START GIVEN INFORMATION

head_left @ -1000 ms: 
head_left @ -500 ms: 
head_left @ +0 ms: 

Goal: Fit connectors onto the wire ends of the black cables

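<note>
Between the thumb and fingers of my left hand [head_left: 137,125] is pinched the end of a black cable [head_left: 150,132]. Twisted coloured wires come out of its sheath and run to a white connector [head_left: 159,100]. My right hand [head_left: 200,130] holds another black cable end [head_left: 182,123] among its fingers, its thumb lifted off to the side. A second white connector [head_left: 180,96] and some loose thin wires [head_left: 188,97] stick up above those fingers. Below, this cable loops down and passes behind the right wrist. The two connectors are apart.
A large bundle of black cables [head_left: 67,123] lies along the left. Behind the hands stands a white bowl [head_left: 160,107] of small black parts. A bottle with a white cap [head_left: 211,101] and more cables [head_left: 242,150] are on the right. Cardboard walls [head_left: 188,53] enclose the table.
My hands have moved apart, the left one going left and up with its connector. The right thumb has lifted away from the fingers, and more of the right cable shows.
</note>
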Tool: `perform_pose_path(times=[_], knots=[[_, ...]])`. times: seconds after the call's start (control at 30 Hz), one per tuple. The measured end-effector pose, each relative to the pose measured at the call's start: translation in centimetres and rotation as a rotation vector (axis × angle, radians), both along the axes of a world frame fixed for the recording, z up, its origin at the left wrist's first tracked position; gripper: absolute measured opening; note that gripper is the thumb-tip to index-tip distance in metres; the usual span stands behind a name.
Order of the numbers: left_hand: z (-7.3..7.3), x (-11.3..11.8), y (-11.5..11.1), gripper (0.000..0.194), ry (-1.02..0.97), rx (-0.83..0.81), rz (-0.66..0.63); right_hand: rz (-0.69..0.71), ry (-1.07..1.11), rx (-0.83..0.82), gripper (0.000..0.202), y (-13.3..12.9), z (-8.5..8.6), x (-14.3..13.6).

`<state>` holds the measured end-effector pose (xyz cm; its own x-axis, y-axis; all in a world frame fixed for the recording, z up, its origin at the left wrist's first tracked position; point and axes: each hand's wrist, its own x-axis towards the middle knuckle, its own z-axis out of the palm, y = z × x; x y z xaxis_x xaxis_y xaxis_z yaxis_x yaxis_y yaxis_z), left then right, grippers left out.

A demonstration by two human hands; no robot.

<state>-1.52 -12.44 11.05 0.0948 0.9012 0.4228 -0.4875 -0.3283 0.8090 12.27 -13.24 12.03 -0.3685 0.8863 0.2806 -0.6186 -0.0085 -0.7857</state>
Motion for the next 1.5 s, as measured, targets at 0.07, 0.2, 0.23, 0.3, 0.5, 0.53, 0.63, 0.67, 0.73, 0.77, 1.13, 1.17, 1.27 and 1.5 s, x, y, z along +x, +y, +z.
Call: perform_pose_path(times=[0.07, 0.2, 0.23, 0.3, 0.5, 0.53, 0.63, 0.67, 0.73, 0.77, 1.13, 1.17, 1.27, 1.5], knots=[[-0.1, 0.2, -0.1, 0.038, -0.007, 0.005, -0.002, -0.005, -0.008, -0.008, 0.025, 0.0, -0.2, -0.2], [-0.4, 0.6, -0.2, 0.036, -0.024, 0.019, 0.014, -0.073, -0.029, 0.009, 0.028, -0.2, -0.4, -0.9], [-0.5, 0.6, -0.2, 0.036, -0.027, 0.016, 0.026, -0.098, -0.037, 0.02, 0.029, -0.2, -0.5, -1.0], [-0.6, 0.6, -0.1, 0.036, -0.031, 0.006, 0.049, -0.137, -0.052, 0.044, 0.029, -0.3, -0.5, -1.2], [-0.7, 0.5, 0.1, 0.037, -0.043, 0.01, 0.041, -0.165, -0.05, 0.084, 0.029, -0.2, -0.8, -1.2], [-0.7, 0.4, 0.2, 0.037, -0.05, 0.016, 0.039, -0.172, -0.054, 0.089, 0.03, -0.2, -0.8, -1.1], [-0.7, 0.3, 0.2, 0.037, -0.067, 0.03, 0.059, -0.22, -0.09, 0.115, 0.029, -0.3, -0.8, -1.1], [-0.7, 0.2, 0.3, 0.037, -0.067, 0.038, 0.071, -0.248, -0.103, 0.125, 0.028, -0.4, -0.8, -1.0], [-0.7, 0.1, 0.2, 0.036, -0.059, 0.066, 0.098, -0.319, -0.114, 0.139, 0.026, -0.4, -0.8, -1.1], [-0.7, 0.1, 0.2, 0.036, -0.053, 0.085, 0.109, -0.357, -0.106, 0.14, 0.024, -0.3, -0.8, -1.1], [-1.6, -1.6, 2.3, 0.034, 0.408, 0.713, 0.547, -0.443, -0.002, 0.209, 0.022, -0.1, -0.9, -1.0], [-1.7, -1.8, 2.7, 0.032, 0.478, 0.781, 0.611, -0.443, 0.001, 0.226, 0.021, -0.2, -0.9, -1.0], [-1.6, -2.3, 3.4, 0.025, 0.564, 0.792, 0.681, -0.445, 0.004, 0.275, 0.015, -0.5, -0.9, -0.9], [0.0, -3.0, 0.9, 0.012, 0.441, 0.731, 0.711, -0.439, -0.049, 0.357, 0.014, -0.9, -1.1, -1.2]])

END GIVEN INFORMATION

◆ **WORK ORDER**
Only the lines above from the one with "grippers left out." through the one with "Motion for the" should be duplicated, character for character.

◆ **ANSWER FOR THE TASK**
`<state>` holds the measured end-effector pose (xyz cm; its own x-axis, y-axis; all in a world frame fixed for the recording, z up, its origin at the left wrist's first tracked position; point and axes: each hand's wrist, its own x-axis towards the middle knuckle, its own z-axis out of the palm, y = z × x; x y z xaxis_x xaxis_y xaxis_z yaxis_x yaxis_y yaxis_z), left then right, grippers left out.

A demonstration by two human hands; no robot.

<state>-1.52 -12.44 11.05 0.0948 0.9012 0.4228 -0.4875 -0.3283 0.8090 12.27 -13.24 12.03 -0.3685 0.8863 0.2806 -0.6186 -0.0085 -0.7857</state>
Motion for the next 1.5 s, as measured, targets at 0.07, 0.2, 0.23, 0.3, 0.5, 0.53, 0.63, 0.67, 0.73, 0.77, 1.13, 1.17, 1.27 and 1.5 s, x, y, z along +x, +y, +z.

This answer is complete.